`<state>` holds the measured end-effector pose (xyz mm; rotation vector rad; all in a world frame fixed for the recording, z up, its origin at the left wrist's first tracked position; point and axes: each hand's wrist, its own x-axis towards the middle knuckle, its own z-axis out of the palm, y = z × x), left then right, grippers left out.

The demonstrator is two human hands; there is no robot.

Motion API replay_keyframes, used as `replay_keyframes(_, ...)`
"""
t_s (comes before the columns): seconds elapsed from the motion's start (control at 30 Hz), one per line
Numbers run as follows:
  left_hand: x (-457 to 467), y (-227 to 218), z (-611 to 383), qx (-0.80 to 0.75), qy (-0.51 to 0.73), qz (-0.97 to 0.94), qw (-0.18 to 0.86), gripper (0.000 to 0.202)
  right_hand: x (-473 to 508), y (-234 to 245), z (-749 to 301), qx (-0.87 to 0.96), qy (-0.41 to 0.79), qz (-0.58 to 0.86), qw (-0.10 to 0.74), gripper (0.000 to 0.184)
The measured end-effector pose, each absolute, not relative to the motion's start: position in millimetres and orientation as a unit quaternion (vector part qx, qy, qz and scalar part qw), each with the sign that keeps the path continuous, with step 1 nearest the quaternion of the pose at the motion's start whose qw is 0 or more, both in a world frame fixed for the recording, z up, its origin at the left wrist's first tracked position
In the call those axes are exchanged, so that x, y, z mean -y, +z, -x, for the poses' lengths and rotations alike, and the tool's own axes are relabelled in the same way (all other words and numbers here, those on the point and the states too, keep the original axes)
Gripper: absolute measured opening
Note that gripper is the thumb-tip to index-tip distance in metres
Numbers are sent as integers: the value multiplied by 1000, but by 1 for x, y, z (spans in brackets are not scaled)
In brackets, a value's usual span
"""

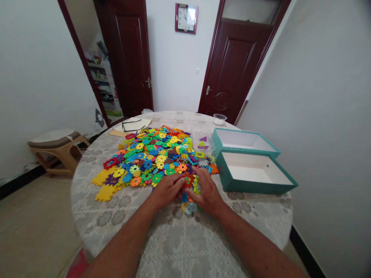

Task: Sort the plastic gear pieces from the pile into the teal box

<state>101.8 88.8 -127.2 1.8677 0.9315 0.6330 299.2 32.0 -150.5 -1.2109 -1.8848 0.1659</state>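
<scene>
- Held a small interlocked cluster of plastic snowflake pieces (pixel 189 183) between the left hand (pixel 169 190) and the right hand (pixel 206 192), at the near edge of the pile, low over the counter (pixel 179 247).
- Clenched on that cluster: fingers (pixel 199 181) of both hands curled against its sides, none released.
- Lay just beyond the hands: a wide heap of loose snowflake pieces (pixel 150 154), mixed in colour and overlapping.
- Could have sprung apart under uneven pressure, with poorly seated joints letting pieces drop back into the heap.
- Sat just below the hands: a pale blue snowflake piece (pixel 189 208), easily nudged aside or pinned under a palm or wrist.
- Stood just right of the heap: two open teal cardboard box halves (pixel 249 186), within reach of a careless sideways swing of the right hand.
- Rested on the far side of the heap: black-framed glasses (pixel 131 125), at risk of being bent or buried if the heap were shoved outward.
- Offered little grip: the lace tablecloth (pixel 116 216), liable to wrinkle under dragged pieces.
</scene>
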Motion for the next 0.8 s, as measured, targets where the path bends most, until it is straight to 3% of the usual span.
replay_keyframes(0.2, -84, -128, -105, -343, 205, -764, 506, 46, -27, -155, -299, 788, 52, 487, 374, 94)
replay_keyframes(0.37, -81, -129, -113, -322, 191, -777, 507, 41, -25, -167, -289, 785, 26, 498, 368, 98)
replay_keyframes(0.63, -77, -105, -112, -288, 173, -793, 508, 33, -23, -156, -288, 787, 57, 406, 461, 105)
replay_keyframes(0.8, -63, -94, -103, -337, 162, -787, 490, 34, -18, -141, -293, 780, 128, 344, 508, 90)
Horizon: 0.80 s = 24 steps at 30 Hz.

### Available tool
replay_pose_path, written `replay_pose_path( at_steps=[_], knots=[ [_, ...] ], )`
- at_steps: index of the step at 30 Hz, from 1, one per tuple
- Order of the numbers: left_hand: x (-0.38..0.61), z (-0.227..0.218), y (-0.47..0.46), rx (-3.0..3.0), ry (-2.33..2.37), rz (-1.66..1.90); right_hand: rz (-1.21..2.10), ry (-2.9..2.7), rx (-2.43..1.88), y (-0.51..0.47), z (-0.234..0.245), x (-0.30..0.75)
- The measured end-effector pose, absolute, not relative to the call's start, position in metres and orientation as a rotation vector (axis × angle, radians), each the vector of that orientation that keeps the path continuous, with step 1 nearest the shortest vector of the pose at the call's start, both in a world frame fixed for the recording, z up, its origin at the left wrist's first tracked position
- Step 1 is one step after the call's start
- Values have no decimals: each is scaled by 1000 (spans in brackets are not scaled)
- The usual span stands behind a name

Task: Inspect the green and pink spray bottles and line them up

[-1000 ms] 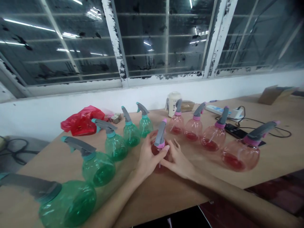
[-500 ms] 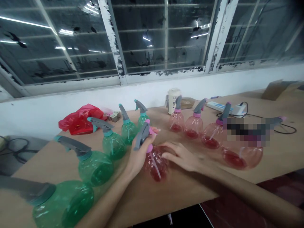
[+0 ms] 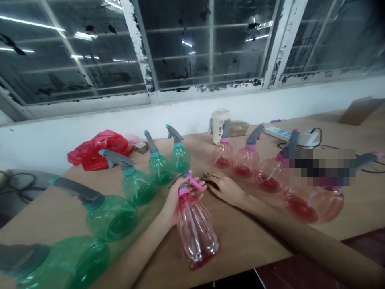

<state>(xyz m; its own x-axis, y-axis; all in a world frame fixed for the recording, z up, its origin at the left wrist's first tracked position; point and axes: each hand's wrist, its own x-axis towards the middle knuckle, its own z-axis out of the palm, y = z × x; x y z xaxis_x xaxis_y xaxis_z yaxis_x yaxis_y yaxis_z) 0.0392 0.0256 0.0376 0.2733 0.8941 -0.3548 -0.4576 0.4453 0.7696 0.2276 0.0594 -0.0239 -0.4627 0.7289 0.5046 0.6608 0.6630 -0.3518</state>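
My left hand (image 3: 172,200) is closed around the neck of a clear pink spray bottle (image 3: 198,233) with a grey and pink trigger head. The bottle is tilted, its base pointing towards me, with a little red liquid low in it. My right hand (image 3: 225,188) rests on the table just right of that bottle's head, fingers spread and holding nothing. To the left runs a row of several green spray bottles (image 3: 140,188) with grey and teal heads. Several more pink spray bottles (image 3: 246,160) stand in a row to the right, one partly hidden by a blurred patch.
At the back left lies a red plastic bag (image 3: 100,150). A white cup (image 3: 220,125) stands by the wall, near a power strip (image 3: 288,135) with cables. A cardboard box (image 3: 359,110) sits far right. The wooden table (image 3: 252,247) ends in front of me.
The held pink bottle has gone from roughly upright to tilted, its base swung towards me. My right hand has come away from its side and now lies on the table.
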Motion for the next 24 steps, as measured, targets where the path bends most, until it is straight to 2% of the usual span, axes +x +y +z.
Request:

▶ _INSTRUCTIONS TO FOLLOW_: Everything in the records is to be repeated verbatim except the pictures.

▶ _FINISHED EXERCISE_:
`<state>` holds the measured end-effector pose (xyz mm; rotation vector rad; all in a world frame fixed for the recording, z up, its origin at the left wrist's first tracked position; point and axes: each hand's wrist, its own x-axis towards the middle knuckle, its own z-axis out of the palm, y = z × x), left then right, grippers left out.

The demonstrator is two human hands; there is no robot.

Motion API replay_keyframes, used as `replay_keyframes(_, ...)`
"""
t_s (comes before the columns): seconds elapsed from the motion's start (control at 30 Hz), one per line
Numbers run as follows:
  left_hand: x (-457 to 467), y (-227 to 218), z (-611 to 383), qx (-0.80 to 0.75), qy (-0.51 to 0.73), qz (-0.97 to 0.94), qw (-0.18 to 0.86), gripper (0.000 to 0.202)
  right_hand: x (-473 to 508), y (-234 to 245), z (-749 to 301), qx (-0.87 to 0.96), qy (-0.41 to 0.79), qz (-0.58 to 0.86), qw (-0.10 to 0.74), gripper (0.000 to 0.184)
The measured end-effector pose, each absolute, not relative to the motion's start: position in millimetres and orientation as a unit quaternion (vector part qx, qy, qz and scalar part qw), each with the sign that keeps the path continuous, with step 1 nearest the quaternion of the pose at the motion's start whose qw is 0 or more, both in a world frame fixed for the recording, z up, its origin at the left wrist's first tracked position
In the call those axes are exchanged, so that x, y, z mean -y, +z, -x, for the poses' lengths and rotations alike, and the tool's own axes are relabelled in the same way (all other words and numbers here, those on the point and the states too, keep the original axes)
Gripper: absolute measured opening
Note that gripper is the thumb-tip to index-tip distance in metres
Numbers are sent as integers: the value multiplied by 1000, but by 1 for x, y, z (spans in brackets are not scaled)
In brackets, a value's usual span
"""


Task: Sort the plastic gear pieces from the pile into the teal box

<state>101.8 88.8 -127.2 1.8677 0.9315 0.6330 299.2 32.0 -150.5 -1.2109 -1.8848 0.1659</state>
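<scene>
- Held a small interlocked cluster of plastic snowflake pieces (pixel 189 183) between the left hand (pixel 169 190) and the right hand (pixel 206 192), at the near edge of the pile, low over the counter (pixel 179 247).
- Clenched on that cluster: fingers (pixel 199 181) of both hands curled against its sides, none released.
- Lay just beyond the hands: a wide heap of loose snowflake pieces (pixel 150 154), mixed in colour and overlapping.
- Could have sprung apart under uneven pressure, with poorly seated joints letting pieces drop back into the heap.
- Sat just below the hands: a pale blue snowflake piece (pixel 189 208), easily nudged aside or pinned under a palm or wrist.
- Stood just right of the heap: two open teal cardboard box halves (pixel 249 186), within reach of a careless sideways swing of the right hand.
- Rested on the far side of the heap: black-framed glasses (pixel 131 125), at risk of being bent or buried if the heap were shoved outward.
- Offered little grip: the lace tablecloth (pixel 116 216), liable to wrinkle under dragged pieces.
</scene>
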Motion for the next 0.8 s, as measured, targets where the path bends most, until it is straight to 3% of the usual span.
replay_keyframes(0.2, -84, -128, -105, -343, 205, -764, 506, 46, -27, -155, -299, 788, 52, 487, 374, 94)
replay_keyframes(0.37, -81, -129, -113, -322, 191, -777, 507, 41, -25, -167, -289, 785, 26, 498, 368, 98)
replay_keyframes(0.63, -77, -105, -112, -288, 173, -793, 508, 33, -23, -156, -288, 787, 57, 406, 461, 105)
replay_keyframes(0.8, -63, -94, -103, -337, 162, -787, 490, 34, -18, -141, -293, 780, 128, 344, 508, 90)
Horizon: 0.80 s = 24 steps at 30 Hz.

### Available tool
replay_pose_path, written `replay_pose_path( at_steps=[_], knots=[ [_, ...] ], )`
- at_steps: index of the step at 30 Hz, from 1, one per tuple
- Order of the numbers: left_hand: x (-0.38..0.61), z (-0.227..0.218), y (-0.47..0.46), rx (-3.0..3.0), ry (-2.33..2.37), rz (-1.66..1.90); right_hand: rz (-1.21..2.10), ry (-2.9..2.7), rx (-2.43..1.88), y (-0.51..0.47), z (-0.234..0.245), x (-0.30..0.75)
- The measured end-effector pose, absolute, not relative to the call's start, position in metres and orientation as a rotation vector (axis × angle, radians), each the vector of that orientation that keeps the path continuous, with step 1 nearest the shortest vector of the pose at the call's start, both in a world frame fixed for the recording, z up, its origin at the left wrist's first tracked position
- Step 1 is one step after the call's start
- Values have no decimals: each is scaled by 1000 (spans in brackets are not scaled)
- The usual span stands behind a name

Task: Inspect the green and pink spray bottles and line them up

[-1000 ms] 
[-500 ms] 
[+0 ms] 

<state>(xyz m; its own x-axis, y-axis; all in a world frame fixed for the recording, z up, its origin at the left wrist's first tracked position; point and axes: each hand's wrist, its own x-axis towards the middle knuckle, its own z-axis out of the palm, y = z × x; x y z xaxis_x xaxis_y xaxis_z yaxis_x yaxis_y yaxis_z) 0.0392 0.0256 0.0376 0.2733 0.8941 -0.3548 -0.4576 0.4453 0.7696 0.2276 0.0594 -0.0239 -0.4627 0.7289 0.5046 0.6608 0.6630 -0.3518</state>
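My left hand (image 3: 172,200) is closed around the neck of a clear pink spray bottle (image 3: 198,233) with a grey and pink trigger head. The bottle is tilted, its base pointing towards me, with a little red liquid low in it. My right hand (image 3: 225,188) rests on the table just right of that bottle's head, fingers spread and holding nothing. To the left runs a row of several green spray bottles (image 3: 140,188) with grey and teal heads. Several more pink spray bottles (image 3: 246,160) stand in a row to the right, one partly hidden by a blurred patch.
At the back left lies a red plastic bag (image 3: 100,150). A white cup (image 3: 220,125) stands by the wall, near a power strip (image 3: 288,135) with cables. A cardboard box (image 3: 359,110) sits far right. The wooden table (image 3: 252,247) ends in front of me.
The held pink bottle has gone from roughly upright to tilted, its base swung towards me. My right hand has come away from its side and now lies on the table.
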Motion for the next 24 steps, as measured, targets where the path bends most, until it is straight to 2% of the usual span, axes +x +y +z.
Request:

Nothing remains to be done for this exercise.